Manzeke-Kangara et al.^24^ showed that agrofortification methods can increase the concentration of Zn and Se in grain of wheat and teff, with effects of landscape position, method of application and macronutrient fertilizer management. This intervention requires further evaluation in an on-farm experimental network, comparable to those commonly encountered in the US^25^. Such a network would provide evidence for the value of the intervention in the farm environment across a wider region of Amhara region, including assessment of options for micronutrient application. It would also facilitate knowledge transfer within communities where trials are undertaken. In this paper we examine how information from the pilot trial can be used to address questions about the design of such a network, given the various options for development of on-farm experimentation which we discussed above.
We consider three specific experimental questions, each of which raises distinct methodological challenges, and so might be addressed, optimally, by a particular experimental design. The first question is concerned with whether the on-farm experimental network is large enough to provide evidence for an positive effect of agrofortification on micronutrient concentration in grain, assuming that the effect size exceeds some minimal threshold? In experimental methodology this is a matter for power analysis, power being the probability that, given a minimum effect size, a significant effect will be detected. That is to say, that a null hypothesis of no effect may be rejected on the basis of a p-value smaller than some threshold. We consider here the effect of the amount of replication (total number of farms recruited per cluster, and number of clusters) on statistical power.
The second question we consider is the precision with which an effect size can be estimated, considering the mean effect size over a domain of interest. The precision of the effect size estimate is important, for example, when evaluating whether the impact of agrofortification on micronutrient intake is cost-effective, comparing favourably with the impact of alternative interventions. We consider how this might be achieved over a region with clusters of farms, as in the original experiment in Amhara, distributed across the region of Amhara used in the original survey.

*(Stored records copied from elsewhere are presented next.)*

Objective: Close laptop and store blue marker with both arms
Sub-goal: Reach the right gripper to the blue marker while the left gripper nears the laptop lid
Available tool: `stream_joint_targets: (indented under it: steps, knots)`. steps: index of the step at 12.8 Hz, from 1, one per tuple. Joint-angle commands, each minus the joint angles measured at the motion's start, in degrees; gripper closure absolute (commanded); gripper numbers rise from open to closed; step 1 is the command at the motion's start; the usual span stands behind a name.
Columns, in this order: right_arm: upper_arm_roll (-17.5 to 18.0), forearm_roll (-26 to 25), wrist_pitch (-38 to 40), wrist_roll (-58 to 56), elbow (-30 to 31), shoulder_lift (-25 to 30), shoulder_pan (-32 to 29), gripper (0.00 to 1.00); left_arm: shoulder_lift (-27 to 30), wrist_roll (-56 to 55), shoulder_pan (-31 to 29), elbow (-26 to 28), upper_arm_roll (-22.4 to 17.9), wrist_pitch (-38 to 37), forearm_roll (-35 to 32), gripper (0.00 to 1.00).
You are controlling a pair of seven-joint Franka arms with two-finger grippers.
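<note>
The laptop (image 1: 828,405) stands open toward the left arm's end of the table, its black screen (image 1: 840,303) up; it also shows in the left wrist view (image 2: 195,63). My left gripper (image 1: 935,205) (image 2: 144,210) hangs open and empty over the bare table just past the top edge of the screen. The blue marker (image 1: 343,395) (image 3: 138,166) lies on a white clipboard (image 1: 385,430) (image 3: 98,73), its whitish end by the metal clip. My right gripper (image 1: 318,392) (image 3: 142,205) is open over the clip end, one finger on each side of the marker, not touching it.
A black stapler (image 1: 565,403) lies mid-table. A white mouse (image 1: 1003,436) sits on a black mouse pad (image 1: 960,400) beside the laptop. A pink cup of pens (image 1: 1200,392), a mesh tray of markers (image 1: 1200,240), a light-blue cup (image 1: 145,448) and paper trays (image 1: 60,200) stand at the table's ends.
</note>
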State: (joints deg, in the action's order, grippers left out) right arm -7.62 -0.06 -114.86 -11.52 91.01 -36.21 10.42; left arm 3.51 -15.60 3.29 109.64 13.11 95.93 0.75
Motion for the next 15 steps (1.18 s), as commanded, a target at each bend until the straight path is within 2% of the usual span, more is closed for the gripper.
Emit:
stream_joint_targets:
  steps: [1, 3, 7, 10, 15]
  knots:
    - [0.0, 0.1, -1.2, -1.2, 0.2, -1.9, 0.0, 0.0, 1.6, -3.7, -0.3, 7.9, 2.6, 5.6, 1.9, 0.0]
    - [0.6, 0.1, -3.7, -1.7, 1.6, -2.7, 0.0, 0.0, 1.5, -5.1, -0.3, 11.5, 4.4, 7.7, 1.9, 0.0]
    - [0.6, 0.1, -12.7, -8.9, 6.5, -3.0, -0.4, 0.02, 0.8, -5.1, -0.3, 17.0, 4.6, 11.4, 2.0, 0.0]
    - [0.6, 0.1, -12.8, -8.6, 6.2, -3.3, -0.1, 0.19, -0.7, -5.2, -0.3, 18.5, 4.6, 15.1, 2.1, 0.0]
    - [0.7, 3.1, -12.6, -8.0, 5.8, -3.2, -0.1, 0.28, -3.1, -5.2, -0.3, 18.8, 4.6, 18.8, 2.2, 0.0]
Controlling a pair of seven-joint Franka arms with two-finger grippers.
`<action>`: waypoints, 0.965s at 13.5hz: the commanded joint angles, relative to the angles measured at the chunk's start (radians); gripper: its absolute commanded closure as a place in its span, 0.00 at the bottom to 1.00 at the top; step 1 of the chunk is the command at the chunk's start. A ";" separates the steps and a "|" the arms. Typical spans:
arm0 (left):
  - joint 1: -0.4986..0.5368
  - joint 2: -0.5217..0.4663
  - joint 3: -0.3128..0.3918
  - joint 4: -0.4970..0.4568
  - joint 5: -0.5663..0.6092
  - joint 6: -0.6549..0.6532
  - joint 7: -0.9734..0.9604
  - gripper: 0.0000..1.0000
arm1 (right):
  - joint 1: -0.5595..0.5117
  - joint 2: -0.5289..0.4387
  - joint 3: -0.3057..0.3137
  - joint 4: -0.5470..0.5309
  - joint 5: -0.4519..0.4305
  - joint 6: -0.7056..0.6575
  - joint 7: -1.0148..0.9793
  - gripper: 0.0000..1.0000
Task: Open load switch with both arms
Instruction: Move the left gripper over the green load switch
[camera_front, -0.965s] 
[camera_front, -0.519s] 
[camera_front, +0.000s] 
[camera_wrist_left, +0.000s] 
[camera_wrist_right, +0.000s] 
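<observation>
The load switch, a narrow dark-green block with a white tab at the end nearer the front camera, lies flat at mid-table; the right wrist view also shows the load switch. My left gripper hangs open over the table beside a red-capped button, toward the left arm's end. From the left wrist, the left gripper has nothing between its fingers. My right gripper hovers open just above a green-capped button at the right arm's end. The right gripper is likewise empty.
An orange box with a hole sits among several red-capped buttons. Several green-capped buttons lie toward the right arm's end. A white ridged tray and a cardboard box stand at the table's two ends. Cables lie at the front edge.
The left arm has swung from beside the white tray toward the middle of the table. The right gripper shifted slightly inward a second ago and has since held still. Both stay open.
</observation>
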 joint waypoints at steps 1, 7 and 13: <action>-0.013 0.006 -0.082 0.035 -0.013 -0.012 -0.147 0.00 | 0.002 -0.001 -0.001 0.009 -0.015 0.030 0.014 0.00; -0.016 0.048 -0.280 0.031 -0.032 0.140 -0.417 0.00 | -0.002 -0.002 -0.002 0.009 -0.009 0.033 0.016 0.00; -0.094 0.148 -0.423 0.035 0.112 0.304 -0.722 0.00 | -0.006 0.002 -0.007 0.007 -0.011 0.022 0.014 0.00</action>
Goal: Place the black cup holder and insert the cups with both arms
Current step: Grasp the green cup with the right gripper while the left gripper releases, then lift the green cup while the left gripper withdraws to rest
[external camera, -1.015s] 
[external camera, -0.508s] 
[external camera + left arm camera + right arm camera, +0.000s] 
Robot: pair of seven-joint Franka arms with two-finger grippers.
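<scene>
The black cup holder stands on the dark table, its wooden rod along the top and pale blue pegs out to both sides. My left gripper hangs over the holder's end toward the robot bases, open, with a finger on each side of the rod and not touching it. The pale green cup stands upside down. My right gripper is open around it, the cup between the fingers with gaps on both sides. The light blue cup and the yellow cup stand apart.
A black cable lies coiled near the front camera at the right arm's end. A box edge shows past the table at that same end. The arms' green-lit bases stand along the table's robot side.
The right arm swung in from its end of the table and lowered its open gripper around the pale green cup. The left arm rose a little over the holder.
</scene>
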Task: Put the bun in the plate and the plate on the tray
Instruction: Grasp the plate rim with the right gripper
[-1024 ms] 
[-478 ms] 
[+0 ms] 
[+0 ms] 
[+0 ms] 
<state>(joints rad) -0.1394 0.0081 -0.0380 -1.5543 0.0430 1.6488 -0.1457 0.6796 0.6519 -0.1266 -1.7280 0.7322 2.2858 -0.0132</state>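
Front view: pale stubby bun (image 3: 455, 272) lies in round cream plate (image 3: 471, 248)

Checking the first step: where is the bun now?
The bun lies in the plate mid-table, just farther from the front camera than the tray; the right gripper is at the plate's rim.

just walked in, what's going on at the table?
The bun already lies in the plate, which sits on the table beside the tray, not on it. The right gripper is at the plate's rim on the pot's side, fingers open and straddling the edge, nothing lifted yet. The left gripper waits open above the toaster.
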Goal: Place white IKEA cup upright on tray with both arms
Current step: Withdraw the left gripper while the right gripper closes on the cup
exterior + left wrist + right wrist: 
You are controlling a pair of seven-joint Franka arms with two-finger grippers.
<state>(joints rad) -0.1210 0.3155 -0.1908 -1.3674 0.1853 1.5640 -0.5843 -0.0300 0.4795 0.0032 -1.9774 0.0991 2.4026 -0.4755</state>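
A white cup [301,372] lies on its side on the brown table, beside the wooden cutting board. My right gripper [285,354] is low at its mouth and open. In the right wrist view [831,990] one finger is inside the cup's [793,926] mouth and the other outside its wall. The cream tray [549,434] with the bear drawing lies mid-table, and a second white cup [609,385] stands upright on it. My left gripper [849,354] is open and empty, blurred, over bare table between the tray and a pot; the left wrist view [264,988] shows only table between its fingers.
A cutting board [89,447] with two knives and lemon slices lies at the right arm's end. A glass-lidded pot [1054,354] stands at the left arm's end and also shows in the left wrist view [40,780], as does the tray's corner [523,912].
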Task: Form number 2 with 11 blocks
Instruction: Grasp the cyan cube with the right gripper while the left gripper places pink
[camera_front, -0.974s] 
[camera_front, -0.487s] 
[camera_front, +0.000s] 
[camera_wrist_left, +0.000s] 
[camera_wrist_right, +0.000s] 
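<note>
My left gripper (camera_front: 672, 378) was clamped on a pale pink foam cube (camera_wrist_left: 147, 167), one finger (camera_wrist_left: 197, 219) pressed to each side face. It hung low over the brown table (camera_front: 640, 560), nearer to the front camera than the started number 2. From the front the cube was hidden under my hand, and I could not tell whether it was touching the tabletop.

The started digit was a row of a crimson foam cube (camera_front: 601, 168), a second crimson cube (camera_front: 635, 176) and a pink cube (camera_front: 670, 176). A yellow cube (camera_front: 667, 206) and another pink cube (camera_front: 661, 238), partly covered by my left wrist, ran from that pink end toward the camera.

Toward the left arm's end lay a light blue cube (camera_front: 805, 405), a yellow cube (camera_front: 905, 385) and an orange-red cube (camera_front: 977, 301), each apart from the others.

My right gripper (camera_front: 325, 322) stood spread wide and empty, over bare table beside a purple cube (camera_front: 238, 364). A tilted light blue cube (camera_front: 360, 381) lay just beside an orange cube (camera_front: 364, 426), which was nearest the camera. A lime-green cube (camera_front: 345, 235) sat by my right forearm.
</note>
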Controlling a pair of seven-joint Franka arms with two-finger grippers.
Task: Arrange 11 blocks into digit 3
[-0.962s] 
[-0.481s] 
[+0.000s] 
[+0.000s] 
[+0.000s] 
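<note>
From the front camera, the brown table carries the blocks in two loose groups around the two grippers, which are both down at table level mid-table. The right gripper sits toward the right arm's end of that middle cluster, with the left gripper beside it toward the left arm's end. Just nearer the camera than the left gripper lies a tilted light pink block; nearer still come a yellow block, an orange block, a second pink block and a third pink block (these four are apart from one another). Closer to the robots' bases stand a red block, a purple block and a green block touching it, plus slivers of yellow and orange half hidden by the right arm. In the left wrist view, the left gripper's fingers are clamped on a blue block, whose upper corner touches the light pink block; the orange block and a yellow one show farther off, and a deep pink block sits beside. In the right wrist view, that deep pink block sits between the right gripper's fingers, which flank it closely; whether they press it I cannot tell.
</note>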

We next consider a highly spatially distributed network of single farms (which we call trial sites) for the two functions introduced above: the spatial prediction of treatment responses across the region, and the recruitment of secondary farms, associated with parent-sites from the designed trial. The precision of spatial predictions depends on the spatial distribution of the observations (experimental farms here), and can be calculated as the prediction error variance (kriging variance) given model parameters^19^. We considered the distance from a location in the domain to the nearest parent-sites as a measure of the quality of a design here, on the assumption that farmers are most likely to encounter a parent-site if it is closer than some maximum distance from their own farm.
Results
Variance components
The variability of the micronutrients of interest (log scale for Se) differs between these variables and with the crop. For Zn concentration in wheat, and the log Se concentration in teff, the short-range variation (between-plot within site) is the dominant component of variance (Table 1), although the between-site variation is comparable. The between-site variation is the dominant component for Zn concentration in teff and log Se concentration in wheat. The effective range of spatial dependence of the between-site component of variation depends on the distance parameter ϕ and the smoothness parameter κ. Supplementary Fig. 1 shows the likelihood profile used to select the value of κ, and Supplementary Fig. 2 shows the corresponding variogram plots. For wheat and teff Zn concentration and wheat and teff Se concentration (log), the respective effective ranges are 74, 48, 72 and 67 km, respectively.Table 1. Variance parameters for each target variable, used in power and related analyses and derived from models for GeoNutrition experiment and surveys as described in section “Combining the sources of information”TermWheat Zn /mg kg^−1^Teff Zn /mg kg^−1^Wheat Se /log mg kg^−1^Teff Se /log mg kg^−1^VariancesResidual, \documentclass[12pt]{minimal} \usepackage{amsmath} \usepackage{wasysym} \usepackage{amsfonts} \usepackage{amssymb} \usepackage{amsbsy} \usepackage{mathrsfs} \usepackage{upgreek} \setlength{\oddsidemargin}{-69pt} \begin{document}$${\varsigma }_{{\rm{res}}}^{2}$$\end{document} 17.58.30.440.60Farm:site, \documentclass[12pt]{minimal} \usepackage{amsmath} \usepackage{wasysym} \usepackage{amsfonts} \usepackage{amssymb} \usepackage{amsbsy} \usepackage{mathrsfs} \usepackage{upgreek} \setlength{\oddsidemargin}{-69pt} \begin{document}$${\varsigma }_{{\rm{farm}}}^{2}$$\end{document} 4.65.20.350.12Site, \documentclass[12pt]{minimal} \usepackage{amsmath} \usepackage{wasysym} \usepackage{amsfonts} \usepackage{amssymb} \usepackage{amsbsy} \usepackage{mathrsfs} \usepackage{upgreek} \setlength{\oddsidemargin}{-69pt} \begin{document}$${\varsigma }_{{\rm{site}}}^{2}$$\end{document} 14.411.01.100.40ϕ_site_19.615.936.2012.20κ_site_0.750.500.252.00
Power to detect treatment effects
The power to detect a target effect size on Zn concentration in wheat grain (Fig. 1a) depends on the total number of farms recruited into the experimental network, with little effect of the number of clusters over which they are distributed. For this variable the conventional target power of 0.8 to detect a difference of 2.5 mg kg^−1^ (equal to ~10% of the mean concentration in the control treatment) is achieved with ~50 farms in the experiment. Adding another 10 farms increases the power to 0.9 (Fig. 1a). With a relatively small experiment (20 farms in total) the power to detect the target effect is quite small (just over 0.5). That is to say, if the effect size specified applied but we had just 20 farms in the experiment, we would be about as likely not to detect a significant effect of the agrofortification treatment as to detect it.Fig. 1. Power (red symbol) to detect a specified increase in grain Zn concentration as a function of the number of farms in 10 clusters.a shows power for wheat grain Zn concentration. Outcomes with different numbers of clusters are also shown, with symbols indicated in the legend. b shows corresponding power for trials with 10 clusters for teff grain Zn concentration. The blue band shows the 95% confidence interval.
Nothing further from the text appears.